Shares of banks and other financial institutions declined as volatility surged.
The CBOE volatility index, known as the VIX, or fear gauge, surged by roughly 18%.
One veteran Wall Street strategist said he anticipates a stock-market correction this year, and Friday's selloff could mark the beginning of one. Still, the current selloff, sparked by economic fears, is unlikely to balloon into a bear market because the Federal Reserve would respond swiftly to any further deterioration in economic data, said veteran strategist Jim Paulsen.
A recession scare "would bring the policy cavalry to the party and, not only that, but it would then be a policy juicer when everyone's hunkered down and conservative and shoring up their finances getting a little less over-extended," said Paulsen.

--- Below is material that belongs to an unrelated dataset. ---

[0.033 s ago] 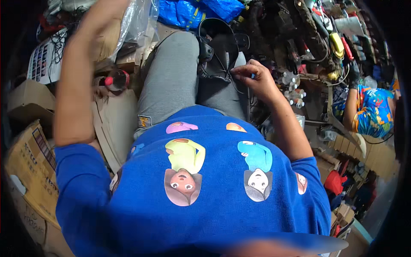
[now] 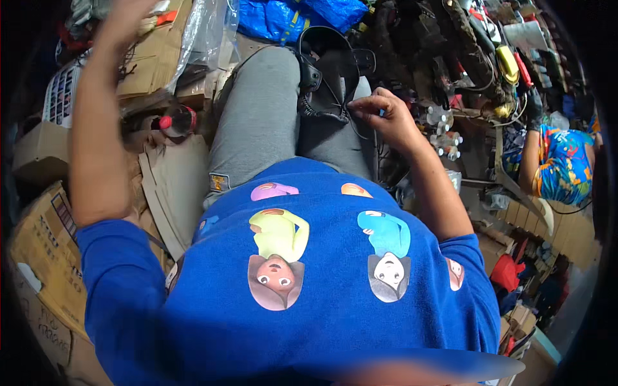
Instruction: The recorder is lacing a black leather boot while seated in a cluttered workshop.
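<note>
A black shoe-like piece (image 2: 333, 83) with a rounded rim, side clips and coarse stitching along its near edge rests on my lap against my right thigh. Beside that stitched edge, my right hand (image 2: 389, 116) is closed in a pinch. A thin dark thread (image 2: 362, 133) runs across the piece, past my fingertips, and hangs in a loop below them. My left arm is stretched out toward the far left, and my left hand (image 2: 132, 11) is blurred and partly cut off by the top edge, near flattened cardboard. Its fingers do not show clearly.
Left of my legs are a bottle with a red cap (image 2: 166, 122), cardboard sheets (image 2: 170, 186), a white plastic basket (image 2: 61, 96) and a box (image 2: 48, 251). Blue plastic bags (image 2: 302, 19) lie ahead. Small bottles (image 2: 444, 138) and tools stand right; a person in a colourful shirt (image 2: 566, 164) is beyond.
My left arm has swung further left, uncovering more of the cardboard and an orange item near the hand. My right hand and the black piece look almost unchanged.
</note>
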Available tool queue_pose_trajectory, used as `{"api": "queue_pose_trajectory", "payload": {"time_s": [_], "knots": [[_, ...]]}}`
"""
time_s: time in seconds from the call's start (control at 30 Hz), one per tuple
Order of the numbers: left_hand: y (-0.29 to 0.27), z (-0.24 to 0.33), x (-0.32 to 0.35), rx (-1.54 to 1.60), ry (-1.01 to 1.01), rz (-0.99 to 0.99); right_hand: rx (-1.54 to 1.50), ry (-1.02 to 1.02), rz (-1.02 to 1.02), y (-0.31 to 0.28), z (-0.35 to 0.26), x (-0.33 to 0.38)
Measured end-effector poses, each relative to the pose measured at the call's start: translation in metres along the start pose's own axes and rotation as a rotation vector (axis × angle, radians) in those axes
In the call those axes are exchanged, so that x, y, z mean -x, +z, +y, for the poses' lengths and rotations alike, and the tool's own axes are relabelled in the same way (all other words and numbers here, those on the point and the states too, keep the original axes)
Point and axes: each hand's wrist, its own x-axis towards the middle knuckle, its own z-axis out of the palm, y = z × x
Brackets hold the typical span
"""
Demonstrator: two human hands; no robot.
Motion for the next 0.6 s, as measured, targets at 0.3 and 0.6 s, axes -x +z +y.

Investors awaited confirmation from Warren Buffett's annual letter to shareholders that the legendary investor still saw scant opportunity for the $300 billion in cash and Treasurys his Berkshire Hathaway firm in the third quarter. That's the highest level of cash relative to the firm's assets since 1998, the Wall Street Journal reported.
Regulators have agreed to drop a lawsuit against Coinbase that sought to regulate the cryptocurrency firm as a stock exchange, marking the end of years of hard-line enforcement against the crypto market.
British bank Standard Chartered reported a drop in fourth-quarter net profit and said it will start a $1.5 billion share buyback, sending the stock to a new near-decade high.
Write to Rob Curran at rob.curran@dowjones.com
(END) Dow Jones Newswires
February 21, 2025 18:03 ET (23:03 GMT)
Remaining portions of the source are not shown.